“WASP NETWORK” My rating: C+ (Netflix)
127 minutes | Rated: TV-MA
There’s some interesting history on display in “Wasp Network,” the latest from veteran French auteur Oliver Assayas. But as drama this one’s a head scratcher.
The film begins in the late 1980s in Cuba, with Rene Gonzalez (Edgar Ramirez) bidding farewell to his wife Olga (Penelope Cruz) and their young daughter and heading out for another day of piloting planes for the Castro regime.
Except that Gonzalez steals an aircraft and heads to Florida, where he claims political asylum. Before long he’s been hooked up with anti-Castro insurgents, flying dangerous missions to Cuba and elsewhere. Some of those assignments involve carrying loads of narcotics which are financing plans to destabilize or even overthrow the island’s Communist government.

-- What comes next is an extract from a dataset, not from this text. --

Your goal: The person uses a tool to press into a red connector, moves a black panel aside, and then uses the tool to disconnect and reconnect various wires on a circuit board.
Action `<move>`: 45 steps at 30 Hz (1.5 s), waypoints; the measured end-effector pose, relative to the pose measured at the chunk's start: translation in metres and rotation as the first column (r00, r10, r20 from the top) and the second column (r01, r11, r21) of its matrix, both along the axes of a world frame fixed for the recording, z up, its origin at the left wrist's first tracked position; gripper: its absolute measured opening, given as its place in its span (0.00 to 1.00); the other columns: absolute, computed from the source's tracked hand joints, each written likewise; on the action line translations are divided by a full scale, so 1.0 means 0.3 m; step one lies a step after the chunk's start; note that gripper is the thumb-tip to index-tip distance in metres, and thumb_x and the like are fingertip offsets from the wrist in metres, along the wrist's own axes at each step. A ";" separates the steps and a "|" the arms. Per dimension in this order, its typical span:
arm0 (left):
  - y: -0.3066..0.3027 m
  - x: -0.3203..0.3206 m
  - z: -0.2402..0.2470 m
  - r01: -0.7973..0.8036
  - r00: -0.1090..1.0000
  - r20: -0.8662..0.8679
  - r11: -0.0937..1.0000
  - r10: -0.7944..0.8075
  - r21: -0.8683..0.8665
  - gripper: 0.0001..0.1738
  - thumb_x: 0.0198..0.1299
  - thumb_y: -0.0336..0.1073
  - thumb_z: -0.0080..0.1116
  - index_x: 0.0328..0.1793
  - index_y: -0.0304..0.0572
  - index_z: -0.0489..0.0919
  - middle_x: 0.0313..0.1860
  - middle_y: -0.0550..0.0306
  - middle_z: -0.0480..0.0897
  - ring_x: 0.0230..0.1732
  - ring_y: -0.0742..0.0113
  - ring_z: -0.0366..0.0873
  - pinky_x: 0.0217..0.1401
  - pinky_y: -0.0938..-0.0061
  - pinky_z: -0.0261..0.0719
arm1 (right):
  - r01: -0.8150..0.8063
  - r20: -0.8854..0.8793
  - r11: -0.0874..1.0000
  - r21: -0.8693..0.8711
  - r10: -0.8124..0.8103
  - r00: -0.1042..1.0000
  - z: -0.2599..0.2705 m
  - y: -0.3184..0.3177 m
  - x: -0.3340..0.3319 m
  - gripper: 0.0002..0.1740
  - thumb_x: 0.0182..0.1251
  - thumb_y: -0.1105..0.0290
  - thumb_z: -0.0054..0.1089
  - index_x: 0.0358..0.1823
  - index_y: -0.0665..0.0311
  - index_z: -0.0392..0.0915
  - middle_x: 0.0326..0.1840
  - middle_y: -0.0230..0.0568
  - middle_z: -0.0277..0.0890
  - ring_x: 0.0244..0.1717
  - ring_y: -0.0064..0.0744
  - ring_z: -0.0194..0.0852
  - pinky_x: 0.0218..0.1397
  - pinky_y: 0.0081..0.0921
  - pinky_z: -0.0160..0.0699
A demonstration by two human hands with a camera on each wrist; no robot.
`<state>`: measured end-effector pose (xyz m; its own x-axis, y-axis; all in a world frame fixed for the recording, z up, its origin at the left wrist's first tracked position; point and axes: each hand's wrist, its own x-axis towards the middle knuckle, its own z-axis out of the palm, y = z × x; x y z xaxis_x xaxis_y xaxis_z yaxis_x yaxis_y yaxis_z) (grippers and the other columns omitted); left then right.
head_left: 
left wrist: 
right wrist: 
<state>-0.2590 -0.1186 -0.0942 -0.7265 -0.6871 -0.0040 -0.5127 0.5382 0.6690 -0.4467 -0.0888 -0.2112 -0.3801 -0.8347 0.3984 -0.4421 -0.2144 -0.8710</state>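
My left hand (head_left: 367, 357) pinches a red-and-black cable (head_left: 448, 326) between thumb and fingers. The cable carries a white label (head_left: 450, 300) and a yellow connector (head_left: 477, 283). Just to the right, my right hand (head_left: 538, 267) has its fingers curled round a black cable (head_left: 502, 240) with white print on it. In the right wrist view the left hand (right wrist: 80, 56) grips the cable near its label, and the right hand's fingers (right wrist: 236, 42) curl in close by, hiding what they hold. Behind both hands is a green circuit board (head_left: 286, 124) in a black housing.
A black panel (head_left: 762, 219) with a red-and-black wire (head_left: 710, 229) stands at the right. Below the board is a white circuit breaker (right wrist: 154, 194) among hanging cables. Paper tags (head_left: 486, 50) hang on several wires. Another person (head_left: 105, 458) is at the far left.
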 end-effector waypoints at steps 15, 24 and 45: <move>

Meanwhile back in Cuba Olga must live with the fallout of being the wife of a traitor.
Enter a new Cuban character, Juan Pablo Roque (Wagner Moura), who risks sharks and rip tides to swim into Guantanamo Bay where he defects to authorities at the U.S. base there. Soon Juan Pablo, who has a taste for the high life, is rubbing elbows with expatriate bigwigs in Miami, wooing the gorgeous daughter (Ana de Armas) of Cuban exiles, and flashing a Rolex.

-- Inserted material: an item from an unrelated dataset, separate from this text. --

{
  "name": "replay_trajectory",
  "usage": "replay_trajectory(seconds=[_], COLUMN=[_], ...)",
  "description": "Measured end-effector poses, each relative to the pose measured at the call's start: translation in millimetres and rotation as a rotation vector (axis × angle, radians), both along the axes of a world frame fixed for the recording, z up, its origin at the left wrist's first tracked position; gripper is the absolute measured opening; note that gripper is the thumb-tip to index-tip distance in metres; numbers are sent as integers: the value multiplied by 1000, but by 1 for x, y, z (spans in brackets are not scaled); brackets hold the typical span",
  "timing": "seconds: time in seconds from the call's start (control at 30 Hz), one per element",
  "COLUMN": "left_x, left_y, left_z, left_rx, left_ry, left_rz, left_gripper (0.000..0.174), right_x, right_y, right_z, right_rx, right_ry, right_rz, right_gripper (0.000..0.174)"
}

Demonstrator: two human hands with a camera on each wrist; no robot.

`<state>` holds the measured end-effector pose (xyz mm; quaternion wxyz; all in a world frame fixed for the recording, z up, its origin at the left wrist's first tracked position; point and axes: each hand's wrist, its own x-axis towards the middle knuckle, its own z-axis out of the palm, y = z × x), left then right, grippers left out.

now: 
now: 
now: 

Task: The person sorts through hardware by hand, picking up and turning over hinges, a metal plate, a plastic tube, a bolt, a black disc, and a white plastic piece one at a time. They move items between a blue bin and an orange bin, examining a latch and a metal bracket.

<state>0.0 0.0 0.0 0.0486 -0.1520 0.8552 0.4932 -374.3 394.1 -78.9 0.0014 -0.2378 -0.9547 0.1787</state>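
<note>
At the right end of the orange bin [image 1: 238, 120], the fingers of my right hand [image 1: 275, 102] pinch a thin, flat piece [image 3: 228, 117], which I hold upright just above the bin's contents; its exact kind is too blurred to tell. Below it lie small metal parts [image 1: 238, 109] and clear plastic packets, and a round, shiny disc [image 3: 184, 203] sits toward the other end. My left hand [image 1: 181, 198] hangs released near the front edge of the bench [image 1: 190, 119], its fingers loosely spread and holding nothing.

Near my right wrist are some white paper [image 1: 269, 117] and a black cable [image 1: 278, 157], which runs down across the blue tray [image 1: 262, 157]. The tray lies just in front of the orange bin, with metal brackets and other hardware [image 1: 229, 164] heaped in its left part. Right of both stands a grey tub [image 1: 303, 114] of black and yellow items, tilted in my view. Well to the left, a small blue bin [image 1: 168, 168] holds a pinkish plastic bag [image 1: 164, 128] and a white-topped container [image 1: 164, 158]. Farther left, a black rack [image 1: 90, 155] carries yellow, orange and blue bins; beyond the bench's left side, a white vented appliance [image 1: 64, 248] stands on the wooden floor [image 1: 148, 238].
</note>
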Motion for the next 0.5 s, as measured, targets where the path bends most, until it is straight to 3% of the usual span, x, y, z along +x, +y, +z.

Yet a third plot emerges with the appearance of Gerardo Hernandez (Gael Garcia Bernal), a Cuban operative who informs poor Olga that her husband, far from being a traitor, has been sent to spy on anti-Castro groups in Miami.
At one point there’s a digression to follow a Venezuelan “tourist” (Nola Guerra) who plants bombs in Havana hotels in an effort to destroy Cuba’s fledgling tourism industry.
Assaya’s screenplay plays it coy for the first hour. It’s not until the Hernandez character appears that we realize Gonzalez and Roque are not defectors but undercover agents. This delayed reveal is meant to build suspense but mostly it leaves us mystified. Why are we supposed to care about these two? What are their motivations?
Adapted from Fernando Morais’ nonfiction book The Last Soldiers of the Cold War, “Wasp Network” reeks of authenticity. It was shot largely in Cuba featuring a slew of familiar Latin American actors.